Harish Textile Engrs. Ltd vs. DCIT (Bombay High Court)

DATE: October 30, 2015 (Date of pronouncement)
DATE: November 17, 2015 (Date of publication)
AY: -
FILE: Click here to download the file in pdf format
S. 292C: The presumption that documents found during search correctly reflect the facts is a ‘discretionary presumption’ & not a ‘compulsory presumption’. The presumption does not apply if the documents are inchoate

(i) The reliance is placed on Section 292C of the Act which was introduced by the Finance Act, 2007 with retrospective effect from 1 October 1975 by the appellant to submit that the documents found during the course of search are presumed to correctly reflect the facts. It is on the basis of the documents found during the course of search that the Assessing Officer had classified them into three different categories indicating the alleged heads of expenditure. This evidence is submitted in view of the retrospective amendment of the Act by Section 292C of the Act be accepted and the onus to establish that the expenditure referred to in documents is not correct is on the revenue.

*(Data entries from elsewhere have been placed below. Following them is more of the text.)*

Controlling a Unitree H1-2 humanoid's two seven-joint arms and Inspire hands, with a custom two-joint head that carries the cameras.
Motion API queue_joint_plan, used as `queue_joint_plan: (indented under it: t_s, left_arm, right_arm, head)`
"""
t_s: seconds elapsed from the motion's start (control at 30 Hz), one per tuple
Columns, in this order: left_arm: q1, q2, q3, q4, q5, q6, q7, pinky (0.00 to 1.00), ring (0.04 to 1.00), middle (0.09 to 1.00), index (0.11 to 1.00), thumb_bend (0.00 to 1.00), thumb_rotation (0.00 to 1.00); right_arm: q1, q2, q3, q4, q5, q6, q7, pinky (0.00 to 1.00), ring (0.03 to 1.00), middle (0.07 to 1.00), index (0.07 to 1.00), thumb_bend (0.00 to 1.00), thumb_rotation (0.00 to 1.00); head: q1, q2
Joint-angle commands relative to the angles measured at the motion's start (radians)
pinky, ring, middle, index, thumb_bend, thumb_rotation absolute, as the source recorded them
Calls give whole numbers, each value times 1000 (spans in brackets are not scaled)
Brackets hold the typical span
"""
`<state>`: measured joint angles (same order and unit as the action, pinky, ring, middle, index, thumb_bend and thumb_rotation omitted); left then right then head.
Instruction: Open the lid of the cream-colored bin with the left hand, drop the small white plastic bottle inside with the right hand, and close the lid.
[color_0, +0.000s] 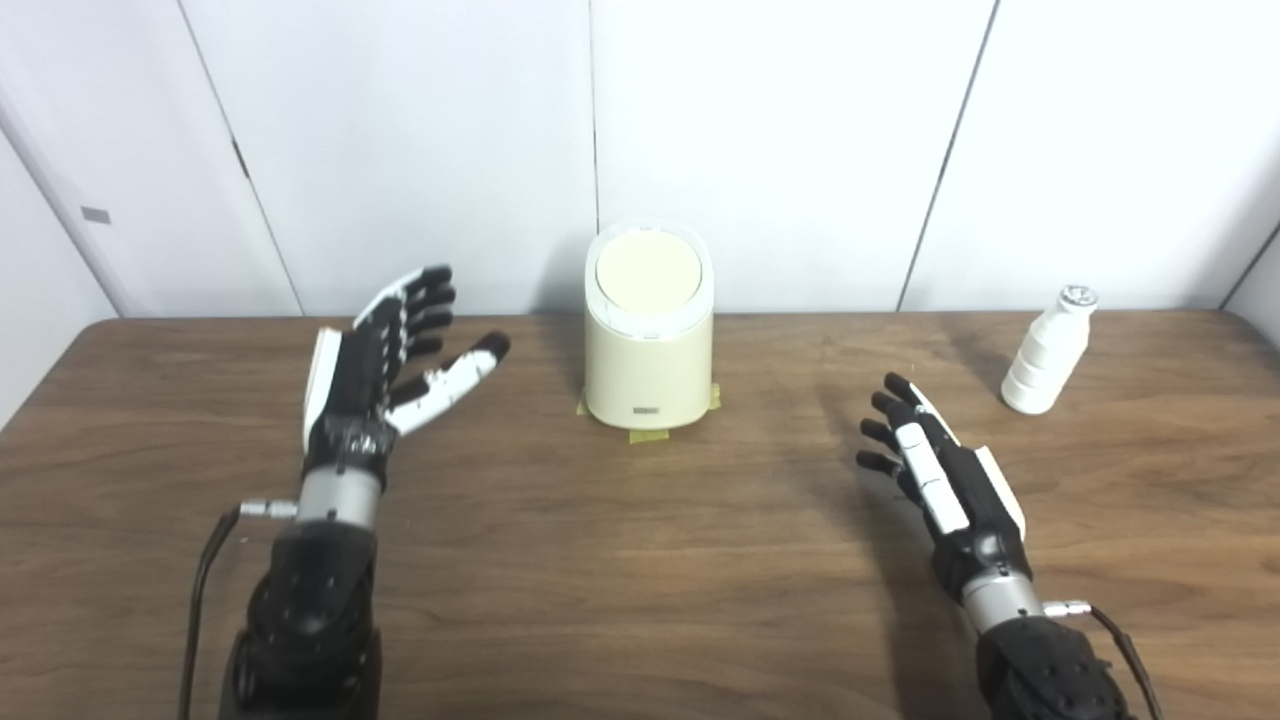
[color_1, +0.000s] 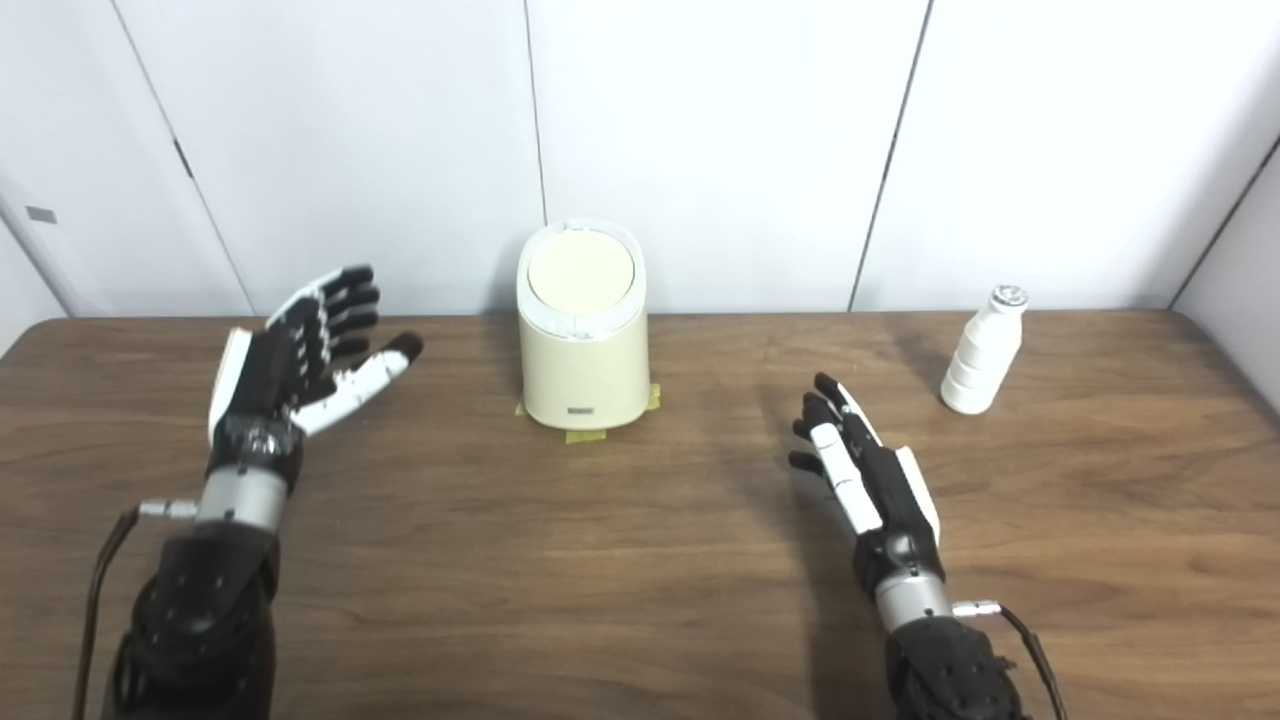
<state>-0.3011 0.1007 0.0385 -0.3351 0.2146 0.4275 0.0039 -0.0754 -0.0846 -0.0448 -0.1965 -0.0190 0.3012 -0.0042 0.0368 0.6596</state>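
Wood-grain bench (color_0: 640, 560) carries both hands, spread and empty. Beyond and right of the right hand (color_0: 935, 470) stands the bottle (color_0: 1048, 352); right of the left hand (color_0: 385, 360) sits the bin (color_0: 648, 370), lid (color_0: 648, 268) closed. Nothing begun: left must reach the lid first.
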Motion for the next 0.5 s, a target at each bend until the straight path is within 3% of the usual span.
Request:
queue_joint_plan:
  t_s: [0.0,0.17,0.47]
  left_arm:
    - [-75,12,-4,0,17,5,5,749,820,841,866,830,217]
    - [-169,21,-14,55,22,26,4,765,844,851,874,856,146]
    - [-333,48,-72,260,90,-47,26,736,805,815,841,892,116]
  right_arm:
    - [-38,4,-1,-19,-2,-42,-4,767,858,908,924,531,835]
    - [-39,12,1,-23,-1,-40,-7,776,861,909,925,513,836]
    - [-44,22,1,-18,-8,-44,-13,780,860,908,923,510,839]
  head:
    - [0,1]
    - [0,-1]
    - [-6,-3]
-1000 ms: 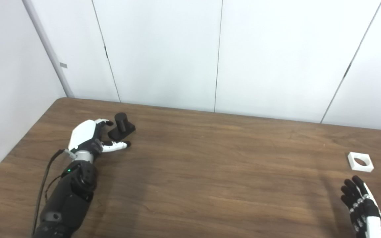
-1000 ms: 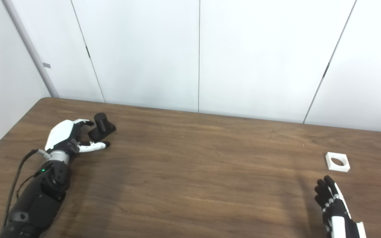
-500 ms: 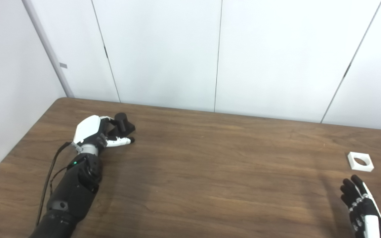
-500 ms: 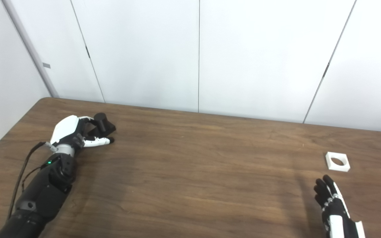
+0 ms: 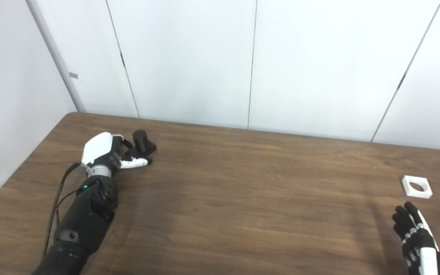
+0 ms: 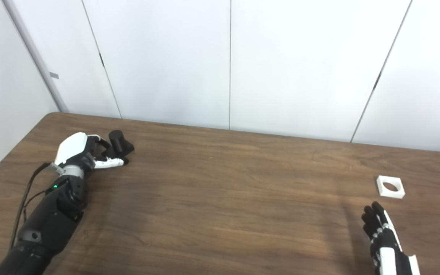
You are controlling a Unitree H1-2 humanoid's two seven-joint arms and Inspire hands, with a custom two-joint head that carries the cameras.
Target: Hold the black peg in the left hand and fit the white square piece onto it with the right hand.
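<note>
The black peg (image 5: 141,143) is standing upright on its dark square base at the far left of the wooden table (image 5: 243,183), just beyond the fingertips of the left hand (image 5: 107,152). That hand is lying low on the table with its white back turned up, its fingers curling around the near side of the peg's base and its thumb (image 5: 136,163) stretching out along the wood right below it; from here I cannot tell whether the fingers are pressing on the base or only cupping it, so whether it is gripping is unclear. A black cable (image 5: 57,191) is looping along the left forearm toward the wrist. Well apart from all this, across a long bare stretch of tabletop, the white square piece (image 5: 416,186) is lying flat with its round hole facing up, just ahead of the right hand (image 5: 414,238). That hand is resting near the table's front edge, fingers spread loosely and pointing toward the piece, holding nothing and not touching it. Nothing is standing between either hand and its part. Behind the table, plain white wall panels (image 5: 250,61) are closing off the back of the room.
</note>
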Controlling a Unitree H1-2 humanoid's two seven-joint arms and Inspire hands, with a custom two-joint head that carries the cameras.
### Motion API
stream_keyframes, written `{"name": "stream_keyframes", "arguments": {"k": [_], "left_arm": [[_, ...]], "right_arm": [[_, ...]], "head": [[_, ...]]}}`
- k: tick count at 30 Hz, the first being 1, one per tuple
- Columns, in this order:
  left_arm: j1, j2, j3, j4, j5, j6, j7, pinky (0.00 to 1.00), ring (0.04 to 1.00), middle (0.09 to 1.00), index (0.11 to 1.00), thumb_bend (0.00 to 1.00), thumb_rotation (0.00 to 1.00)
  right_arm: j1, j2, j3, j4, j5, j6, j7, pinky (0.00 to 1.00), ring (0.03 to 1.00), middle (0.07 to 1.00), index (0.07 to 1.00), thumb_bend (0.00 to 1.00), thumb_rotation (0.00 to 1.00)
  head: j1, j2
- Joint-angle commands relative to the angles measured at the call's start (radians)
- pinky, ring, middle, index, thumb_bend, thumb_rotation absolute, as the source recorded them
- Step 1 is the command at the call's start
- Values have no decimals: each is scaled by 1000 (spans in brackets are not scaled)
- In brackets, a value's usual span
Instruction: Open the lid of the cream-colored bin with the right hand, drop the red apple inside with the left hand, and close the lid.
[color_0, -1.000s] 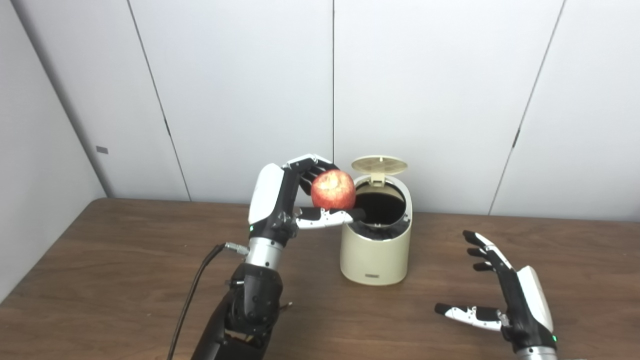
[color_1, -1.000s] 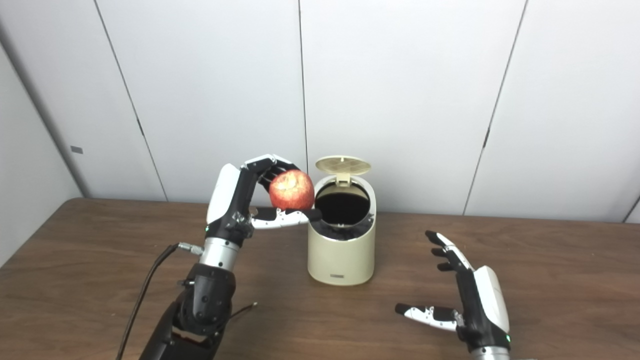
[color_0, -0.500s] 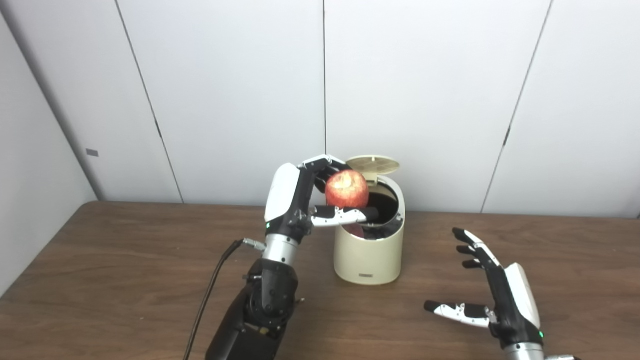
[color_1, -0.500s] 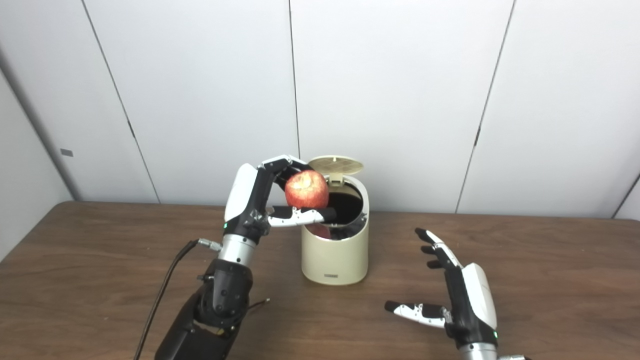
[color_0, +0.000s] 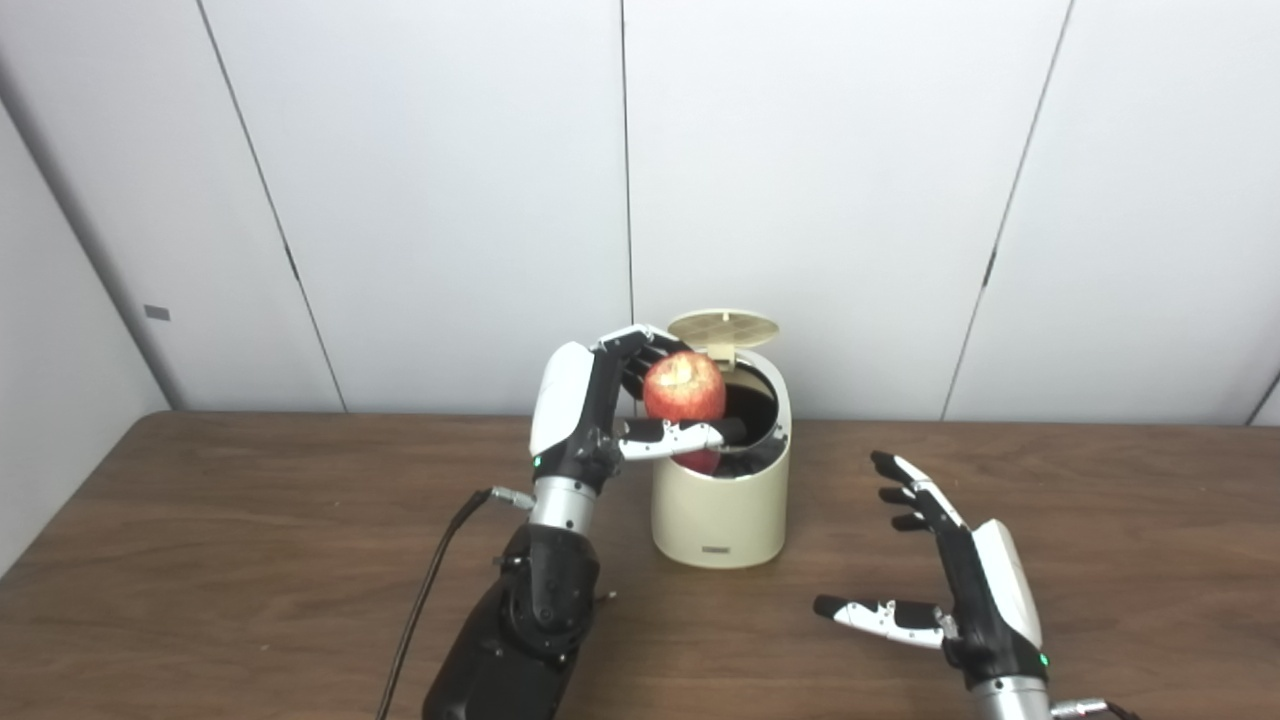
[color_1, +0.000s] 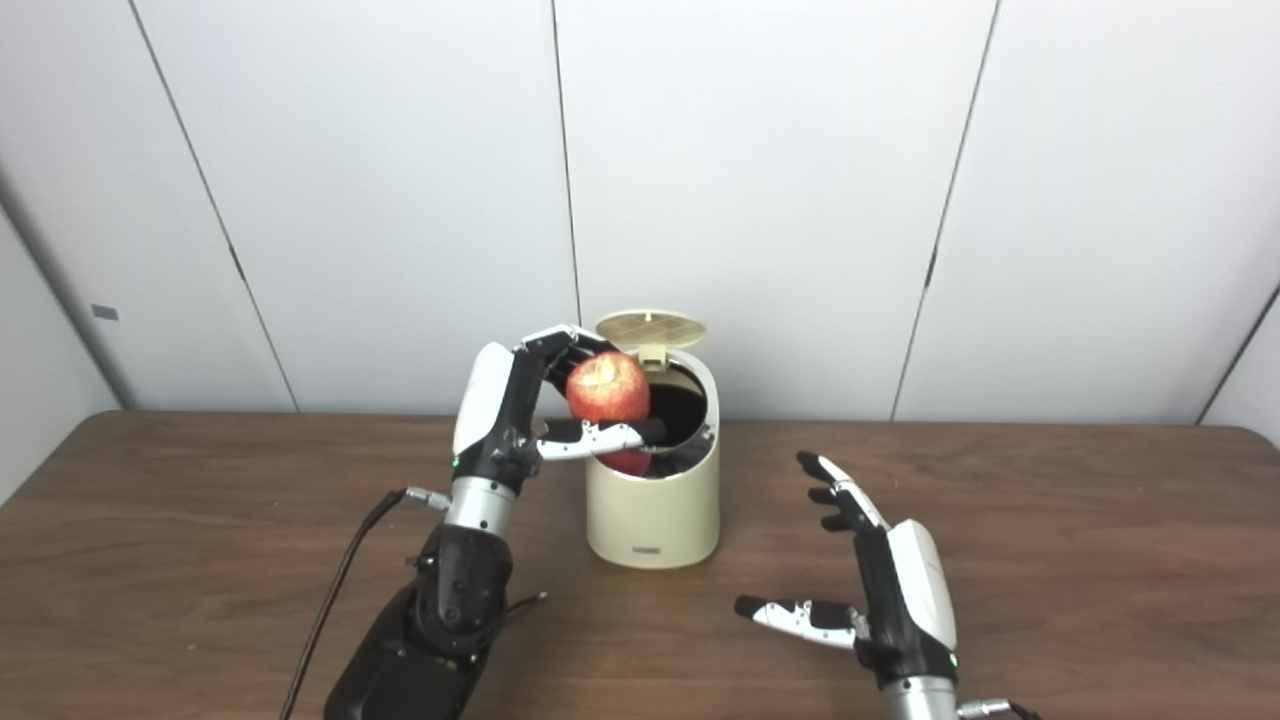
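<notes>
While the lid (color_0: 722, 328) stands raised at the back of the cream-colored bin (color_0: 720, 500), carry the red apple (color_0: 684, 386) a little further right until centred over the dark opening, not just over the near-left rim where it hangs now. Keep the left hand (color_0: 610, 400) wrapped on the fruit, fingers behind and thumb beneath, until that centring is sure. Note the thumb reaching across the mouth: pull it clear as the fingers part, so nothing rolls off onto the table (color_0: 250, 560). Release low, close above the rim, to avoid a bounce or a knock that tips the light bin. Mind the upright lid; brush against it and it may fall shut early. Leave the right hand (color_0: 960, 600) spread, holding nothing, low over the table to the bin's right, ready to press the lid down afterwards.
</notes>
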Motion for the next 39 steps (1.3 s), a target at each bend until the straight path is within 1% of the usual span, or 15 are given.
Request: {"name": "stream_keyframes", "arguments": {"k": [1, 6, 11, 14, 17, 19, 21, 25, 29, 35, 39], "left_arm": [[-60, -11, -2, 10, 22, -25, 48, 436, 516, 472, 496, 525, 0], [-68, -25, -10, 53, 35, -36, 105, 454, 524, 459, 507, 524, 0], [-75, -46, -18, 89, 49, -17, 161, 463, 546, 464, 504, 525, 0], [-78, -58, -20, 106, 51, -13, 189, 440, 543, 464, 503, 525, 0], [-81, -61, -33, 128, 72, -16, 223, 441, 534, 454, 511, 524, 0], [-82, -59, -46, 137, 89, -10, 232, 465, 541, 454, 513, 524, 0], [-82, -53, -63, 143, 107, -6, 236, 485, 546, 458, 509, 524, 0], [-80, -35, -105, 150, 149, 16, 218, 589, 581, 472, 498, 525, 0], [-78, -15, -140, 153, 175, 31, 207, 673, 602, 466, 516, 523, 0], [-77, 7, -173, 160, 193, 43, 195, 725, 625, 477, 521, 522, 0], [-79, 17, -181, 160, 195, 51, 187, 733, 645, 486, 514, 523, 0]], "right_arm": [[-33, 3, 0, -33, -1, -15, -21, 672, 781, 848, 858, 782, 129], [-33, 10, 1, -37, 8, -14, -21, 677, 785, 849, 856, 784, 115], [-33, 15, 3, -39, 9, -11, -20, 674, 785, 850, 857, 783, 115], [-34, 17, 6, -40, 4, -9, -20, 672, 786, 851, 858, 788, 136], [-34, 22, 9, -45, 2, -7, -21, 665, 783, 850, 856, 788, 126], [-35, 23, 12, -46, -8, -6, -25, 659, 780, 847, 854, 786, 124], [-35, 26, 13, -50, -11, 1, -24, 656, 777, 846, 854, 783, 125], [-36, 32, 15, -57, -10, 11, -24, 665, 781, 848, 853, 782, 114], [-36, 35, 18, -62, -7, 15, -24, 669, 782, 848, 852, 781, 100], [-38, 34, 20, -63, -7, 13, -24, 666, 782, 852, 854, 777, 128], [-39, 35, 20, -64, -3, 11, -24, 670, 778, 849, 851, 781, 124]], "head": [[-1, 1], [-3, 1], [-4, 3], [-5, 4], [-8, 5], [-10, 6], [-12, 7], [-14, 9], [-15, 11], [-14, 14], [-14, 17]]}}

(ii) In the present facts, we find that the documents found during the course of the search are inchoate. It does not indicate the person to whom the payment has been made, the address of the recipient, the person by whom the payment is made and the documents itself indicates that it is prepared for either seeking of funds or reimbursement of funds. Therefore even if the presumption is to be applied and the documents are accepted as true, it would not lead to the conclusion that payments have been made in cash so as to claim the expenditure. Thus no purpose would be served in remanding the issue to the Tribunal. Further Section 292 of the Act provides that where any documents are found in possession or control of any person in the course of search under Section 132 of the Act, then it may be presumed in any proceedings under this Act that the contents of such documents are true and correct. It will be noted that the section uses the word ‘may presume’ and not ‘shall presume’ or ‘conclusively presume’. The words ‘may presume’ are in the nature of discretionary presumption different from a compulsory presumption. Therefore this presumption has to be invoked by the authorities passing an order under the Act particularly when the invocation of such presumption is discretionary on the authorities. During the course of the assessment proceedings, the assessee sought to explain the fact that these expenses on which the deduction is claimed had in fact been incurred. This was in response to the show cause notice issued to the appellant. Thereafter Explanation offered by the appellant was not found satisfactory on the basis of the evidence available before the authorities and the Tribunal. In this view of the matter, the amendment to Section 292C of the Act even though with retrospective effect would not bring about any material change in the conclusion arrived at upon the existing facts.

One comment on “Harish Textile Engrs. Ltd vs. DCIT (Bombay High Court)
  1. Problem is IT sections have to be modified as per high court decisions not appealed against as final so too the SC judgements,once done,naturally the law makers would not waste the executive time as also the tax payers.

    so it is high time, the constitutional courts in their orders make observations like obiter dicta that the government need to correct the relevant sections on which court already delivered opinions, that way leviathan could be made to move meaningfully else meaningless appeals and petitions flood the courts.

    it is settled when the government fails in its right duty to deliver right things to citizens in time, the citizens could move tort actions on governments too.

    government need to be afraid of citizens too that is right checks and balances mechanism.

    courts can also warn the governments by their observations under obiter dicta that idea came from US SC decision.